Stored items:
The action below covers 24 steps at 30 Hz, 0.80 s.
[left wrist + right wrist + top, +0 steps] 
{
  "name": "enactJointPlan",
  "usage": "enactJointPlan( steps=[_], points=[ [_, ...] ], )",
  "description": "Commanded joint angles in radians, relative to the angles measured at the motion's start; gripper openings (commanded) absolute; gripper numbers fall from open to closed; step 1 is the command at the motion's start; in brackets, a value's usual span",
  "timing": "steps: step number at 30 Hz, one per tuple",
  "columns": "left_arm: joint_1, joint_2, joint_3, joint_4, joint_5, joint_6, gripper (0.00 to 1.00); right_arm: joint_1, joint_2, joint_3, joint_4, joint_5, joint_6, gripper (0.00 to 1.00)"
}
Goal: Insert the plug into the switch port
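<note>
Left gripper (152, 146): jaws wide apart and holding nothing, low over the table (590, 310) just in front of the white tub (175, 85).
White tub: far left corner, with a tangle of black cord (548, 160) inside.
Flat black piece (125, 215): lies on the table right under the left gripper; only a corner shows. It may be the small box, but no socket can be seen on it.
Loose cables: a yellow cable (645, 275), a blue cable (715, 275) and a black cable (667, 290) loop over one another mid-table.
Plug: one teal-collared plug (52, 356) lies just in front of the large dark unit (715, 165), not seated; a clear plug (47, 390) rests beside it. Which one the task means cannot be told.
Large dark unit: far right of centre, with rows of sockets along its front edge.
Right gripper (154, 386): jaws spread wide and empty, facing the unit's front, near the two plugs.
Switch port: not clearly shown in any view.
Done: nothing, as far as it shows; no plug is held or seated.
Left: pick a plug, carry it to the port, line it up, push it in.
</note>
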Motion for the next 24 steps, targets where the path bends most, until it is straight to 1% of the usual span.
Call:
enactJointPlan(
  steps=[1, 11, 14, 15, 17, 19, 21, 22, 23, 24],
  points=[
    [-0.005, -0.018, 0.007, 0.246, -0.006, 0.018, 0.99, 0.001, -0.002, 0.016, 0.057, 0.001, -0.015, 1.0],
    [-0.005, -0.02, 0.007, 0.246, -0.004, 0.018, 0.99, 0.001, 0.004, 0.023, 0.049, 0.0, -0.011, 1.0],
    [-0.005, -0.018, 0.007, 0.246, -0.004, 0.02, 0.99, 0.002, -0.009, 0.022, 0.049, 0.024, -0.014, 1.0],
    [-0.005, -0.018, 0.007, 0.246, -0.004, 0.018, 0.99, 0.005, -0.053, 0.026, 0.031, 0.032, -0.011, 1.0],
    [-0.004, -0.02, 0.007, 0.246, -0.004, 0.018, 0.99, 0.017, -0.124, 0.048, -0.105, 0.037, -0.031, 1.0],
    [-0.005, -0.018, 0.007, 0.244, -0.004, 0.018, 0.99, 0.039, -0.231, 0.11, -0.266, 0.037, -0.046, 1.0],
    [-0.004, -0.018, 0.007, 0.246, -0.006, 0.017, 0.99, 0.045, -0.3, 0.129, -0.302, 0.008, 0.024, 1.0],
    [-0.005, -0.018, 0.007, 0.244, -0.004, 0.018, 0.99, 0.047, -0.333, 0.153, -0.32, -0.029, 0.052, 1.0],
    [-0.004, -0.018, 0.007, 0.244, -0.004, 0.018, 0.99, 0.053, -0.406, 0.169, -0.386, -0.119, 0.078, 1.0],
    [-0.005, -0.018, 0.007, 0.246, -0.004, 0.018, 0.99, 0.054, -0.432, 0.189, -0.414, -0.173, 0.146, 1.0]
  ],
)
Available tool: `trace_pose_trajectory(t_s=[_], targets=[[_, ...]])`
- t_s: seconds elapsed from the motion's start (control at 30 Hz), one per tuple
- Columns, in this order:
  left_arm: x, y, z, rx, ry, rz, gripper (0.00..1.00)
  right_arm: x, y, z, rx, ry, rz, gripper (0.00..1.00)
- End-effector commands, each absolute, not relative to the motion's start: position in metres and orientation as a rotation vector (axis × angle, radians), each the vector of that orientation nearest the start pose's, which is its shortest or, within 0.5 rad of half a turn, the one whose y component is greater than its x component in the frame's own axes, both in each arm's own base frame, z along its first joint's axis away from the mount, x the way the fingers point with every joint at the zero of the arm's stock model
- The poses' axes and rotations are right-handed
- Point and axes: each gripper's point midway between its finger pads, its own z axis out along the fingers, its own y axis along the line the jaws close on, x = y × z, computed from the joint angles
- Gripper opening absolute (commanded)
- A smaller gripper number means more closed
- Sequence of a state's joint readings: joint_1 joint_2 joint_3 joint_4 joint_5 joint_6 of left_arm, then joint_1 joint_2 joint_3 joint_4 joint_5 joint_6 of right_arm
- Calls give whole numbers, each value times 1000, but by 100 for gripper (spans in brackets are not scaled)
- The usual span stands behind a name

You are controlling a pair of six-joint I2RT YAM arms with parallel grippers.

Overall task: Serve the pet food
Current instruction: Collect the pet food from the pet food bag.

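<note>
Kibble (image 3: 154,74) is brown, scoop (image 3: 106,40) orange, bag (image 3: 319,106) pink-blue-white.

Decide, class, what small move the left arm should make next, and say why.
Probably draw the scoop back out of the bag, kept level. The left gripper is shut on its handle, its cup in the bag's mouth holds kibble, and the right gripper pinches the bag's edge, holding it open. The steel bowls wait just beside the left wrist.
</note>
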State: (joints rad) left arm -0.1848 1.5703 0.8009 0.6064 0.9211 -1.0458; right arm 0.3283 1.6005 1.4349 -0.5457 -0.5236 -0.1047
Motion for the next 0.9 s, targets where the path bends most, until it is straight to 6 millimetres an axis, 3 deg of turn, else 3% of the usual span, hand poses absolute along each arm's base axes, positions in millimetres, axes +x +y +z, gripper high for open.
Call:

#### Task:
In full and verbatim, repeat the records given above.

#### Reply to the task:
The action below covers 24 steps at 30 Hz, 0.80 s.
[left wrist + right wrist + top, +0 steps] 
{
  "name": "enactJointPlan",
  "usage": "enactJointPlan( steps=[_], points=[ [_, ...] ], )",
  "description": "Commanded joint angles in radians, relative to the angles measured at the motion's start; gripper openings (commanded) absolute; gripper numbers fall from open to closed; step 1 is the command at the motion's start; in brackets, a value's usual span",
  "timing": "steps: step number at 30 Hz, one per tuple",
  "columns": "left_arm: joint_1, joint_2, joint_3, joint_4, joint_5, joint_6, gripper (0.00 to 1.00); right_arm: joint_1, joint_2, joint_3, joint_4, joint_5, joint_6, gripper (0.00 to 1.00)"
}
Goal: Insert the plug into the switch port
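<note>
Left gripper (152, 146): jaws wide apart and holding nothing, low over the table (590, 310) just in front of the white tub (175, 85).
White tub: far left corner, with a tangle of black cord (548, 160) inside.
Flat black piece (125, 215): lies on the table right under the left gripper; only a corner shows. It may be the small box, but no socket can be seen on it.
Loose cables: a yellow cable (645, 275), a blue cable (715, 275) and a black cable (667, 290) loop over one another mid-table.
Plug: one teal-collared plug (52, 356) lies just in front of the large dark unit (715, 165), not seated; a clear plug (47, 390) rests beside it. Which one the task means cannot be told.
Large dark unit: far right of centre, with rows of sockets along its front edge.
Right gripper (154, 386): jaws spread wide and empty, facing the unit's front, near the two plugs.
Switch port: not clearly shown in any view.
Done: nothing, as far as it shows; no plug is held or seated.
Left: pick a plug, carry it to the port, line it up, push it in.
</note>
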Motion for the next 24 steps, targets where the path bends most, until it is straight to 1% of the usual span.
Call:
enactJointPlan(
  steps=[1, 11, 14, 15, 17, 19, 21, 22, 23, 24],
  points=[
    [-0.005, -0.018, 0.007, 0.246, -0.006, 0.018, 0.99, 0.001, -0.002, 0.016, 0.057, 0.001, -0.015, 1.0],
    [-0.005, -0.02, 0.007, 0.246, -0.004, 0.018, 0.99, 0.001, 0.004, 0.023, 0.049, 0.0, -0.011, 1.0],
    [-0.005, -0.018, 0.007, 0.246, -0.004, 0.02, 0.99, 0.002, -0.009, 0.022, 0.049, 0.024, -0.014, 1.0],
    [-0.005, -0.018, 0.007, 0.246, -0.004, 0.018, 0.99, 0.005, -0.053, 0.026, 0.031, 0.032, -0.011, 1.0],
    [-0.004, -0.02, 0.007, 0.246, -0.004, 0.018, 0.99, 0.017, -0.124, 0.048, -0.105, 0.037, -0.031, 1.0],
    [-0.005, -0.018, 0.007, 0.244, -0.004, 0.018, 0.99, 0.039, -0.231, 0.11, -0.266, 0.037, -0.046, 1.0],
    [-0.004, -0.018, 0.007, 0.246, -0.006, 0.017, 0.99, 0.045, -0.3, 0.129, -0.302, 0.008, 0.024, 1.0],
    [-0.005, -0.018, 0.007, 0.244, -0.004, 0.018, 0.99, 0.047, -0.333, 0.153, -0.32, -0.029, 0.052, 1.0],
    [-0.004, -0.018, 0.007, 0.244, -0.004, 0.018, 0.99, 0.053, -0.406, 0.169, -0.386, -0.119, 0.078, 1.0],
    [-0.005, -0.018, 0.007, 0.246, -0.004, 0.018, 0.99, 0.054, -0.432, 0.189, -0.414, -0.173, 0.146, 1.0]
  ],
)
Available tool: `trace_pose_trajectory(t_s=[_], targets=[[_, ...]])`
- t_s: seconds elapsed from the motion's start (control at 30 Hz), one per tuple
- Columns, in this order:
  left_arm: x, y, z, rx, ry, rz, gripper (0.00..1.00)
  right_arm: x, y, z, rx, ry, rz, gripper (0.00..1.00)
- End-effector commands, each absolute, not relative to the motion's start: position in metres and orientation as a rotation vector (axis × angle, radians), each the vector of that orientation nearest the start pose's, which is its shortest or, within 0.5 rad of half a turn, the one whose y component is greater than its x component in the frame's own axes, both in each arm's own base frame, z along its first joint's axis away from the mount, x the way the fingers point with every joint at the zero of the arm's stock model
- The poses' axes and rotations are right-handed
- Point and axes: each gripper's point midway between its finger pads, its own z axis out along the fingers, its own y axis along the line the jaws close on, x = y × z, computed from the joint angles
- Gripper opening absolute (commanded)
- A smaller gripper number means more closed
- Sequence of a state's joint readings: joint_1 joint_2 joint_3 joint_4 joint_5 joint_6 of left_arm, then joint_1 joint_2 joint_3 joint_4 joint_5 joint_6 of right_arm
- Calls give whole numbers, each value times 1000, but by 100 for gripper (spans in brackets are not scaled)
- The usual span stands behind a name

You are controlling a pair of six-joint I2RT YAM arms with parallel grippers.

Overall task: Serve the pet food
Current instruction: Collect the pet food from the pet food bag.

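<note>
Kibble (image 3: 154,74) is brown, scoop (image 3: 106,40) orange, bag (image 3: 319,106) pink-blue-white.

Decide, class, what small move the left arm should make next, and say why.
Probably draw the scoop back out of the bag, kept level. The left gripper is shut on its handle, its cup in the bag's mouth holds kibble, and the right gripper pinches the bag's edge, holding it open. The steel bowls wait just beside the left wrist.
</note>
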State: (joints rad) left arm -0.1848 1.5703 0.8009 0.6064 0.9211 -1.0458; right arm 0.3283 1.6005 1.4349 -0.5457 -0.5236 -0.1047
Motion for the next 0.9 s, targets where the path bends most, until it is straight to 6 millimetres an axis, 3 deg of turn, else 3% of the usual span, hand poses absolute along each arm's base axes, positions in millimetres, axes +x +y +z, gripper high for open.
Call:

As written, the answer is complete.